Martes 11 de agosto de 2026
Divorciarse no solo implica repartir bienes, cerrar cuentas o definir qué ocurrirá con la vivienda. Para un número creciente de parejas hay una pregunta cada vez más difícil de responder: ¿qué pasa con las mascotas? En Chile, perros y gatos siguen siendo considerados legalmente como bienes, pese a que para millones de familias son parte fundamental del hogar.
El debate cobró fuerza tras un caso inédito ocurrido en México. Un tribunal del estado de Tabasco ordenó que un hombre pagara una pensión mensual para la manutención de Lucas, un husky siberiano de tres años, tras la separación de sus dueños. La resolución estableció además que debía contribuir a los gastos veterinarios del animal y consideró el vínculo que Lucas mantenía con ambos integrantes de la familia.
“La legislación chilena no tiene ningún tipo de regulación normativa al respecto”, explica Eduardo Lara, abogado del Estudio Jurídico Alfaro y Madariaga (EJAM). El especialista advierte que hoy existen importantes vacíos cuando una pareja se divorcia y debe definir qué ocurrirá con la mascota que tienen en común.
Acuerdos entre las partes: la vía disponible hoy
Ante la ausencia de una norma específica, los tribunales pueden recurrir a criterios derivados de la Ley de Tenencia Responsable de Mascotas y Animales de Compañía (“Ley Cholito”). Uno de los principales elementos para determinar la propiedad del animal es su inscripción y el microchip registrado a nombre de una de las personas.
“Las parejas efectivamente podrían llegar a un acuerdo, porque si bien no está reglado normativamente, tampoco está prohibido; por lo tanto, se puede formalizar a través de un acuerdo extrajudicial en una Notaría”, señala Lara.

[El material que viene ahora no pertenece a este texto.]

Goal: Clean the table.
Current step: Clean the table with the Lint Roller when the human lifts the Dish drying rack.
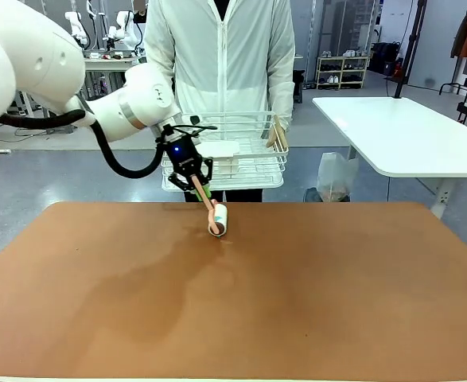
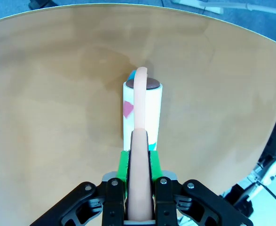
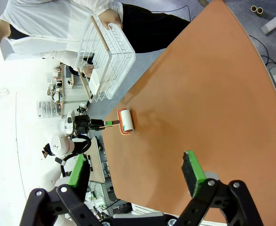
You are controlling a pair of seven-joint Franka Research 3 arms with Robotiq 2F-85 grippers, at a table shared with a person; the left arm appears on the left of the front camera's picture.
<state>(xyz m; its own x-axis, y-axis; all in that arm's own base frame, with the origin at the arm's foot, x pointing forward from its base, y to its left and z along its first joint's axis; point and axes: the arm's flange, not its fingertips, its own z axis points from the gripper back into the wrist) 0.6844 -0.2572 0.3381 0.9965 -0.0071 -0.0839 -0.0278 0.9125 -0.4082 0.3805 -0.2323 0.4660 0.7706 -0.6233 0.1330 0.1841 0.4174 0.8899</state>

Ese pacto podría establecer, por ejemplo, quién quedará a cargo del animal, cómo se repartirán los gastos de alimentación y atención veterinaria e incluso ciertas condiciones para mantener el contacto con la mascota. En caso de incumplimiento, el abogado explica que podrían ejercerse acciones civiles para exigir el cumplimiento de lo pactado.
Un vacío que la legislación aún no resuelve
El problema de fondo, según plantea el experto, es que la legislación todavía aborda a estos animales principalmente desde una perspectiva patrimonial. “Chile debería avanzar en materia legislativa respecto de la regulación del cuidado de los 'nuevos hijos', las mascotas, ya que hoy son muy relevantes en la vida familiar”, sostiene.
La discusión no es menor. Durante una separación, mientras los adultos deciden cómo dividir su patrimonio, las mascotas pueden quedar en medio del conflicto sin que exista un criterio legal claro que determine qué alternativa resulta más adecuada para su bienestar físico y emocional.
Avanzar hacia una regulación específica, agrega el abogado de EJAM, también exige considerar la capacidad del sistema judicial. “Hay que inyectar recursos a los tribunales de familia del país, que ya se encuentran con una fuerte sobrecarga laboral o mejor aún, preferir por sobre estos los Juzgados de Policía Local de cada comuna para que resuelvan estos conflictos”, advierte.
Así, mientras países como México comienzan a abrir la puerta a considerar el bienestar de las mascotas dentro de los procesos de divorcio, en Chile la determinación sigue dependiendo principalmente de quién aparece como propietario y de los acuerdos que puedan alcanzar las partes. Una realidad que contrasta con la forma en que muchas familias entienden hoy el vínculo con sus animales.